Cytotoxicity tests help determine either quantitatively or qualitatively the toxicity of cells. Cytotoxicity testing forms a crucial part of the drug discovery and development process. This testing helps a pharmaceutical company get vital information about the biological attributes of new molecules while focusing on its tolerance levels.
Cytotoxicity assay is a quick way to assess a particular chemical compound’s effects on a human cell line. These are used in the drug development process as a screening tool before performing the extensive toxicological testing. Cytotoxicity tests can also be utilized for quality control purposes in the case of raw material lot testing or even testing of manufactured products.
Cytotoxicity testing makes use of the following basic qualitative and quantitative methods.
Quantitative Cytotoxicity Assays
Luciferase is an enzyme which in the presence of ATP, converts luciferin to oxyluciferin. ATP is found in direct proportion to viable cells, and this viability is an alternate readout for cytotoxicity.
The MTT cytotoxicity assay makes use of a dye known as 3-(4,5-dimethylthiazol-2-yl)-2,5-diphenyltetrazolium bromide dye. This dye is commonly known as MTT. It is a water-soluble compound that is yellow in color. It is divided by mitochondrial succinate dehydrogenase to form formazan, which is violet in color.
MTT assay is done on an extract of the sample article. It is added to L-929 mouse fibroblasts. This is done with four different concentrations i.e., undiluted, in the ratio of 1:2, 1:4, and 1:10. MTT is added after 24 hours to the cells, and then the existence of formazan is analyzed with the help of a plate reader. The samples are then compared to ascertain the percentage of healthy cells.
Direct Contact Test
This method makes use of the L-929 mouse fibroblasts. The cells are usually grown to approximately 80% confluency. The test article is placed directly on these cells. A sterile paper is saturated with the sample and placed on the cell in case it is liquid or extract. These are incubated for 24 hours and then examined. The cells are graded depending on their reactivity.
Agar diffusion test
Agarose overlay test is used for very high and low-density materials and is similar in nature to the direct contact method. The only difference is that the cells are solidified by pouring agar over them, and the test sample is placed in. These are again incubated for over 24 hours and then graded.
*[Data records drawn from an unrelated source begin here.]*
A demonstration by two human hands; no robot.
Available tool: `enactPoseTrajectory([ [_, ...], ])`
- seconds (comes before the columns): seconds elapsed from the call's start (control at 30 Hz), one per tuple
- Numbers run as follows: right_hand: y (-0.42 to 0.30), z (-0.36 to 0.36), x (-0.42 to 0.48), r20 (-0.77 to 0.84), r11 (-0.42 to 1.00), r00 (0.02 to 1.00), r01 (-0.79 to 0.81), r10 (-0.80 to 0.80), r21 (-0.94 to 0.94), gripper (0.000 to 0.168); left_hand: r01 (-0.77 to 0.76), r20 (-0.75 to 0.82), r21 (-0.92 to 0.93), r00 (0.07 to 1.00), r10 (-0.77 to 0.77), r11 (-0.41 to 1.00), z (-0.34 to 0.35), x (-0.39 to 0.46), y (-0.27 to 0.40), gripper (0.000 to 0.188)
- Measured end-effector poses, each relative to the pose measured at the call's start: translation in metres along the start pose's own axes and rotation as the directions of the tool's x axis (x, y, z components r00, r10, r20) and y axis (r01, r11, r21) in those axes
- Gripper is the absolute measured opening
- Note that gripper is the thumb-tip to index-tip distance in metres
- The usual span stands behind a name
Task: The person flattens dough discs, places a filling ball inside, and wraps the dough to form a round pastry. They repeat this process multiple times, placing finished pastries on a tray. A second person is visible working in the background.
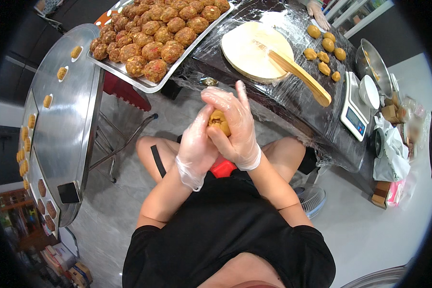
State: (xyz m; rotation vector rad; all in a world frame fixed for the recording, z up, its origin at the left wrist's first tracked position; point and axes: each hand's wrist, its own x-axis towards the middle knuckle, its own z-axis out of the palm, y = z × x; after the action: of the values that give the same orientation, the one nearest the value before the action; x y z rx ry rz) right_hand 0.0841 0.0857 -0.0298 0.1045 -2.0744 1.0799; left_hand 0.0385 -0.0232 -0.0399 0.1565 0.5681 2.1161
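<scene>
Both of my hands wear clear plastic gloves and meet in front of my lap. Between them is a ball of yellow-brown dough [221, 126]; a gap in its top shows darker filling inside. My left hand [197, 138] cups the ball from the left and below. The fingers of my right hand [235, 124] curve over its far and right sides, with the thumb pressed on the near side. The ball's underside is hidden by my palms.
Ahead are a metal tray [158, 87] of filling balls, a round wooden board [241, 46] with a long-handled wooden tool [302, 77], dough pieces [324, 68] and a digital scale [352, 118]. Another person's gloved hand [317, 14] is behind. Left, a steel table [68, 118] holds molded cakes [24, 133] and a phone [68, 193].
</scene>
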Motion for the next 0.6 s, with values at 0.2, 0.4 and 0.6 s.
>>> enactPoseTrajectory([
  [0.2, 0.019, -0.008, 0.001, 0.222, 0.987, 0.962, -0.154, 0.159, -0.041, 0.033, -0.004, -0.119, 0.080, 0.993, 0.013, 0.997, -0.005, -0.001, 0.001, 0.044],
  [0.4, 0.012, 0.004, -0.012, -0.010, 0.999, 1.000, -0.008, 0.007, -0.042, 0.049, -0.053, -0.119, 0.020, 0.991, 0.055, 0.998, 0.008, -0.007, 0.001, 0.043],
  [0.6, 0.003, 0.000, -0.001, 0.103, 0.996, 0.994, 0.044, -0.035, -0.081, 0.040, 0.028, -0.143, 0.113, 0.990, -0.012, 0.993, -0.001, -0.005, 0.006, 0.043],
])
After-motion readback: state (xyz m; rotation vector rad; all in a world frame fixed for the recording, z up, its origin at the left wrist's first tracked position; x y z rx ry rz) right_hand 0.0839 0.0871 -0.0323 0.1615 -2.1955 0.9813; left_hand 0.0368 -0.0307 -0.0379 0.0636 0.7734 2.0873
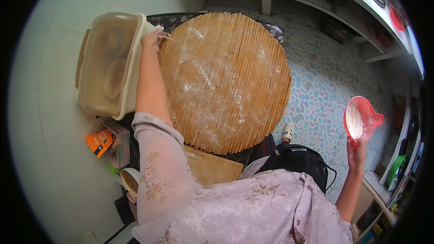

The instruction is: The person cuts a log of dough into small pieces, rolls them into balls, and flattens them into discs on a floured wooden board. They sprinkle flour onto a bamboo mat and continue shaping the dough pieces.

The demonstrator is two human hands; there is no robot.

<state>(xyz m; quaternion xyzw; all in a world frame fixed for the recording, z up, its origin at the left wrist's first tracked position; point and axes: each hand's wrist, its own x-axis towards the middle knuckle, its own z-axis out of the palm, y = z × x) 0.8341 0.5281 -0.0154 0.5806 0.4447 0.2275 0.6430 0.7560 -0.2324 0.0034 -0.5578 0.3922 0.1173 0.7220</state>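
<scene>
My right hand [356, 156] holds a pink plastic scoop [376, 120] by its handle, out to the right over the floor. White powder that looks like flour [355, 123] lies inside it. Far to the left, my left hand [152, 39] is beside the upper left rim of a round mat of wooden slats [223, 81]. Its fingers are dusted white and curled, and a pale blur shows at their tips; whether they hold anything is unclear. Streaks of white powder lie across the slats. Close to that hand stands a cream plastic bin with a translucent lid [108, 64], dim round shapes showing through.
Under the mat is a dark patterned table [169, 21]. A wooden board [215, 166] lies nearest my body. At left are an orange packet [99, 142], a box [120, 145] and a tub of brown contents [130, 180]. Shelves and a counter [373, 10] line the right side.
</scene>
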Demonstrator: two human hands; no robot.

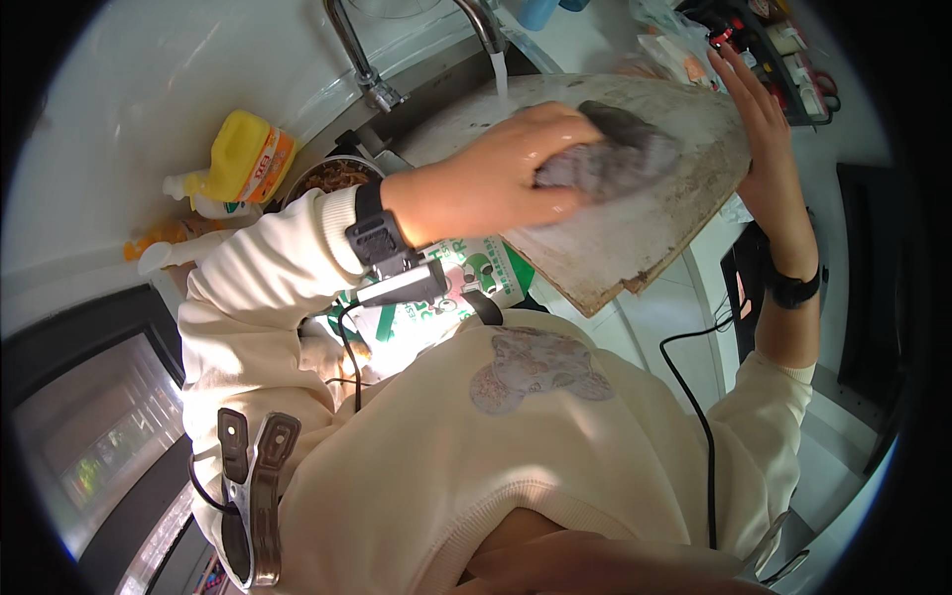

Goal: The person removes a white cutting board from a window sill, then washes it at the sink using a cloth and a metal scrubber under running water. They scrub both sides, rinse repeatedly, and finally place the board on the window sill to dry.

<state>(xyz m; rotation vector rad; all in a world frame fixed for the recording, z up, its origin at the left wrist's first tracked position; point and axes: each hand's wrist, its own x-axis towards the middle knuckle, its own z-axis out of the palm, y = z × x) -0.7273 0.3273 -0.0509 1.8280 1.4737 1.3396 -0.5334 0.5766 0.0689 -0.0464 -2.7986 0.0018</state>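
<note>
My left hand [498, 163] is closed around a wet grey cloth [617, 160], blurred by motion and pressed to the face of a worn wooden cutting board [595, 256]. The board is tilted, and its surface looks wet and whitish. At its right edge, my right hand [762, 141] holds it with the palm against the rim and fingers stretched upward; the thumb is hidden. Water runs from a chrome faucet spout [482, 26] onto or behind the board's far part; I cannot tell which. The sink [439, 85] beneath is mostly covered.
Left of the sink stand a yellow jug [242, 152] and a metal pot [316, 171] with brown contents. A green-and-white printed bag [476, 275] lies near my body. A black rack [758, 44] of bottles is at far right. A black cable [692, 401] hangs by my right arm.
</note>
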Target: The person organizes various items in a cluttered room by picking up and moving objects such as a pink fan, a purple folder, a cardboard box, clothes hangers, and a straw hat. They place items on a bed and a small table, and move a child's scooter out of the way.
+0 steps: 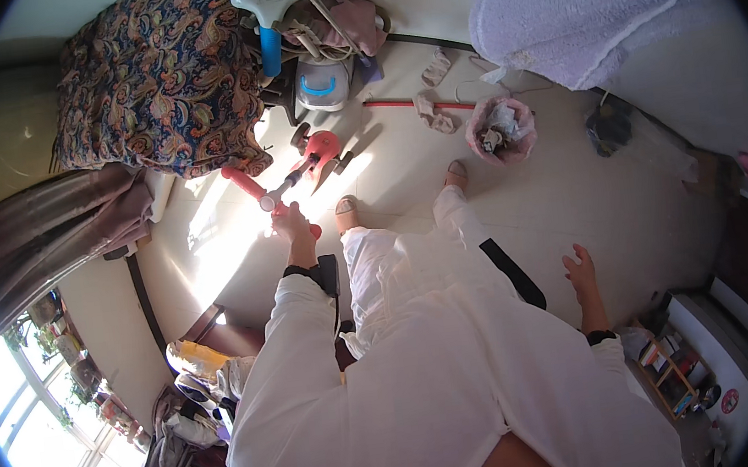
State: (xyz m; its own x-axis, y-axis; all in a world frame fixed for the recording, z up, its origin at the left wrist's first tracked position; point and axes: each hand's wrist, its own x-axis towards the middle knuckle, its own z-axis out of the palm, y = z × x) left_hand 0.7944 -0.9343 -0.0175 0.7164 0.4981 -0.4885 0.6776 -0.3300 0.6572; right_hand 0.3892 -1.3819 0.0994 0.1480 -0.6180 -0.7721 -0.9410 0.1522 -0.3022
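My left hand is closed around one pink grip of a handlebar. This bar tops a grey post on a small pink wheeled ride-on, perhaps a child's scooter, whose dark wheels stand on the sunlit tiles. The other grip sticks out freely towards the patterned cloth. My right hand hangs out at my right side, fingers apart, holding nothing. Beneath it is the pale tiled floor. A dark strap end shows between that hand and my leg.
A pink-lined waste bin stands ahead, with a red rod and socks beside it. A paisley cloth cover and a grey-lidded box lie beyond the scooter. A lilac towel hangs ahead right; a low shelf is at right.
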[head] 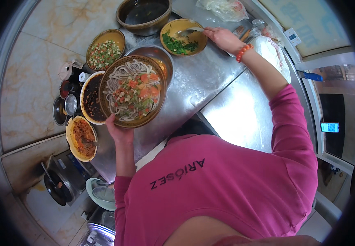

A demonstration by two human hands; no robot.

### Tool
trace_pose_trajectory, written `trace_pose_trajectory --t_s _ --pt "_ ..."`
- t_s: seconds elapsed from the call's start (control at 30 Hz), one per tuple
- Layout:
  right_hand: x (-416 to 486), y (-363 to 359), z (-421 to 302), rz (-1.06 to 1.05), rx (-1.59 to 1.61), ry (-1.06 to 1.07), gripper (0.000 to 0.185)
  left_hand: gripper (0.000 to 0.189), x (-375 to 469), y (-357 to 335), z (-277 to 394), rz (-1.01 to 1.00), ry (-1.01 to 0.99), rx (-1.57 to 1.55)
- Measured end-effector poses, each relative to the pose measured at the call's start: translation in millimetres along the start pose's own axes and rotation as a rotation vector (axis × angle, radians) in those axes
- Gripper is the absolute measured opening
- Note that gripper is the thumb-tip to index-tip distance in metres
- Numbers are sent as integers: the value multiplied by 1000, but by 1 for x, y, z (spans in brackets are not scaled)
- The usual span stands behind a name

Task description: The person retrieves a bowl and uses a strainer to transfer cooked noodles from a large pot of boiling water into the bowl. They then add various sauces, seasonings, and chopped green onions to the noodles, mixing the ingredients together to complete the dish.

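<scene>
My left hand [118, 128] grips the near rim of a brown bowl of noodles [131, 92], topped with diced tomato and green vegetables. Behind this bowl, partly hidden, is a steel basin [168, 67] with some orange food or sauce in it. My right hand [222, 38], with an orange bead bracelet on the wrist, holds the handle of a metal spoon [191, 30]. The spoon's head rests in a yellow-brown bowl [165, 30] that holds chopped greens and a pale minced food.
Left of the noodles stand a bowl of diced vegetables [105, 53], a container of dark chili sauce [92, 98] and a tub of reddish paste [83, 138]. A big crock of dark liquid [143, 12] is at the back. Plastic bags [268, 52] lie at the right.
</scene>
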State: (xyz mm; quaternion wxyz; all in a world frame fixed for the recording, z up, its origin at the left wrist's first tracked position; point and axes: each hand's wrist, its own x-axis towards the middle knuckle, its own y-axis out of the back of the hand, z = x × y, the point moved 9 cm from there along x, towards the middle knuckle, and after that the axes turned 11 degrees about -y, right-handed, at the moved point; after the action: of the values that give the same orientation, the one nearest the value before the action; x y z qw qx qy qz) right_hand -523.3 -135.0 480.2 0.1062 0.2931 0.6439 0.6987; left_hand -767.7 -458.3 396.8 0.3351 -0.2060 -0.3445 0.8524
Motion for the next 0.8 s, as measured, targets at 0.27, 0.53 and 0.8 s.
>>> trace_pose_trajectory --t_s 0.27,0.53,0.8 --pt "-8 -10 -43 -82 -6 45 23 58 1 12 -3 -1 17 -29" --pt "5 -29 -43 -307 -158 -161 20 55 -6 23 -11 -18 64 -124" --pt "-28 -66 -34 -94 1399 -1103 27 56 -22 16 -12 -52 93 -143"
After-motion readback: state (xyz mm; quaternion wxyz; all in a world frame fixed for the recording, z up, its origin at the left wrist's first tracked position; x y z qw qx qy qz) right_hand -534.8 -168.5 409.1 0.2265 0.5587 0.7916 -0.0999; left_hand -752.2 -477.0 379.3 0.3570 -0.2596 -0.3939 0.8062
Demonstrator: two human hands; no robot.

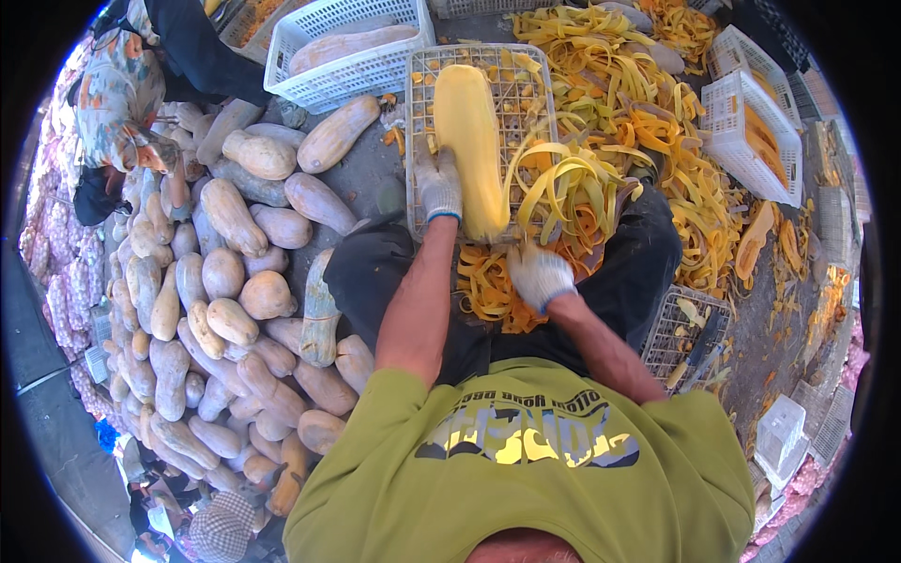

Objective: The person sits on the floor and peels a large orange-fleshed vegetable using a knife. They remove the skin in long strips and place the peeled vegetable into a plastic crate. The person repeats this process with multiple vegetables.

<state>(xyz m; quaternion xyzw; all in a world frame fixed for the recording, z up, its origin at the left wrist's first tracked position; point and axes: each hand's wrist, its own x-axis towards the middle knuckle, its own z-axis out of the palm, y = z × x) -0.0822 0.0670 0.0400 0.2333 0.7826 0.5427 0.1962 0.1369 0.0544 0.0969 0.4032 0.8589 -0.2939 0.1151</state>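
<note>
A long, mostly peeled yellow pumpkin (468, 148) lies lengthwise on an upturned plastic crate (419, 91) in front of me. My left hand (438, 184), in a white knit glove, grips the pumpkin's left side near its lower half. Close to the pumpkin's near end is my right hand (540, 276), also gloved and blurred by motion. Its fingers look curled, but whether they hold a tool is hidden. Curled strips of peel (574, 179) hang over the crate's right side. More orange peelings (486, 288) lie between my legs.
Unpeeled pumpkins (232, 211) are heaped on my left, where another person (116, 105) bends over them. A white crate (345, 53) holds pumpkins. Peelings (612, 63) cover the ground at right, near crates with cut pumpkins (753, 134). Knives (697, 352) lie on a low crate.
</note>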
Unlike the methods mentioned above, this method involves the application of leachable and extractable to the cells from the test sample. The sample is incubated with a liquid extraction vehicle. The test sample extract is then added to mouse fibroblasts (L-929). The incubation period is 48 hours, and scoring depends on the conditions of the cells.
These studies carried out under Cytotoxicity tests help save time and resources that go on a test molecule. These tests can efficiently assess probable toxic effects without posing any risk to humans or animals.